PROVIDED DATA |
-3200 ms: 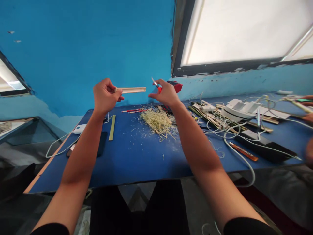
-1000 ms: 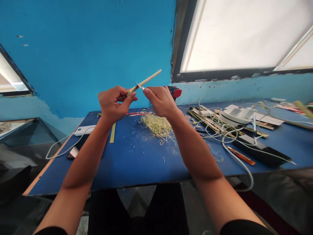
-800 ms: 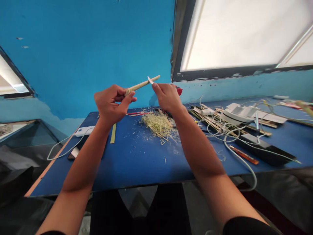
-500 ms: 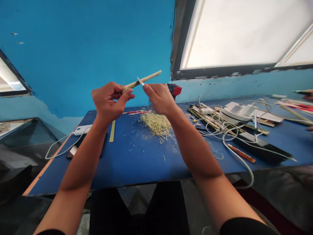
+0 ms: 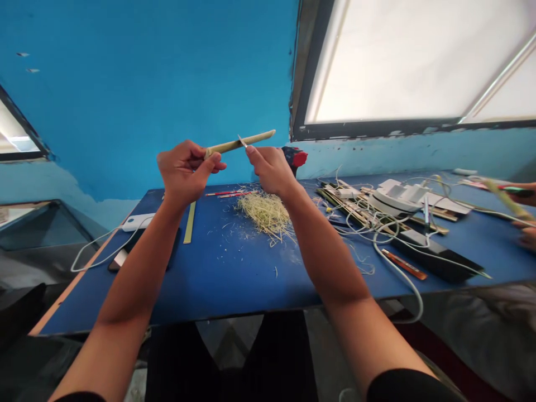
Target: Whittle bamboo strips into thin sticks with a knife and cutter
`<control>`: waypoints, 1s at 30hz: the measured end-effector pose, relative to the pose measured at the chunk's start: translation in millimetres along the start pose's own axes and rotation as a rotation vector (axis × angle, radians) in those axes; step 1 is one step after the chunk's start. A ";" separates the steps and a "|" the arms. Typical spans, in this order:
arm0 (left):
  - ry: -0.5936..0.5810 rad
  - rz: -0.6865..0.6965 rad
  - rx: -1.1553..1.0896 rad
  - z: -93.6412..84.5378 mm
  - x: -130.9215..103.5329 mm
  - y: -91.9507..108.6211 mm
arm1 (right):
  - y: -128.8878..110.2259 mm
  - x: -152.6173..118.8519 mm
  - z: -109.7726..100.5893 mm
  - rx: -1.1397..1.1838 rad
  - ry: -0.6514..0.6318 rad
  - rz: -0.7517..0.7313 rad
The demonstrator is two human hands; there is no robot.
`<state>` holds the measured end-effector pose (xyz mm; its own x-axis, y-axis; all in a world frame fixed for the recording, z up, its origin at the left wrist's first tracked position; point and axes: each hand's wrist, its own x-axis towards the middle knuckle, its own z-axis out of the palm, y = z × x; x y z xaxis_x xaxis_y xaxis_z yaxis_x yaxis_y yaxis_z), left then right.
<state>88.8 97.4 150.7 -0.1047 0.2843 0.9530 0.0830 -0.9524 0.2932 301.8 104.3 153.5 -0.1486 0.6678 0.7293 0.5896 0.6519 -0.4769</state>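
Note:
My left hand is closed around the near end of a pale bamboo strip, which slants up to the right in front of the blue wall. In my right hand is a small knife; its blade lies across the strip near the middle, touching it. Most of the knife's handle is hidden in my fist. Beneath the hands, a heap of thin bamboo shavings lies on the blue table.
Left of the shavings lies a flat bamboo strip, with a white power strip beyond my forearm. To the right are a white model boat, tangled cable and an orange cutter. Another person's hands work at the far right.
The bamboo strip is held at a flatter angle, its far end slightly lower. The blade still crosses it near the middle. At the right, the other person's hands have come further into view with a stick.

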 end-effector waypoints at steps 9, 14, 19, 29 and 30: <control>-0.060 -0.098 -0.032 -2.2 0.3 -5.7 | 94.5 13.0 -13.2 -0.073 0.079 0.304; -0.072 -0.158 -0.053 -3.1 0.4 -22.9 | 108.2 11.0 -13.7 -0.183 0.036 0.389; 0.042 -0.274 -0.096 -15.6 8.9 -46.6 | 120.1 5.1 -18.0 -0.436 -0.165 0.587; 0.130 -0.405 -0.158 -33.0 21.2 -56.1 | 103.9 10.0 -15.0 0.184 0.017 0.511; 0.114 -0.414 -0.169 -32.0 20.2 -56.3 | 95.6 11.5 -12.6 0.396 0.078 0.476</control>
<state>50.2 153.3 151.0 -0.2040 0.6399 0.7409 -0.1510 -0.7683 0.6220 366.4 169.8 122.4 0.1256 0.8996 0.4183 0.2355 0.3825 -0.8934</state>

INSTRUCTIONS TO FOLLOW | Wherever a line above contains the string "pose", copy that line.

RESULT OF THIS TASK |
`<control>`: waypoints, 1s at 30hz: the measured end-effector pose, relative to the pose measured at the chunk's start: translation in millimetres along the start pose's own axes and rotation as a rotation vector (axis × angle, radians) in those axes; step 1 is one step after the chunk's start. A ";" separates the steps and a "|" the arms. Typical spans, in this order:
`<state>` holds the measured end-effector pose (xyz mm; its own x-axis, y-axis; all in a world frame fixed for the recording, z up, its origin at the left wrist's first tracked position; point and axes: each hand's wrist, its own x-axis towards the middle knuckle, its own z-axis out of the palm, y = z × x; x y z xaxis_x xaxis_y xaxis_z yaxis_x yaxis_y yaxis_z), left then right.

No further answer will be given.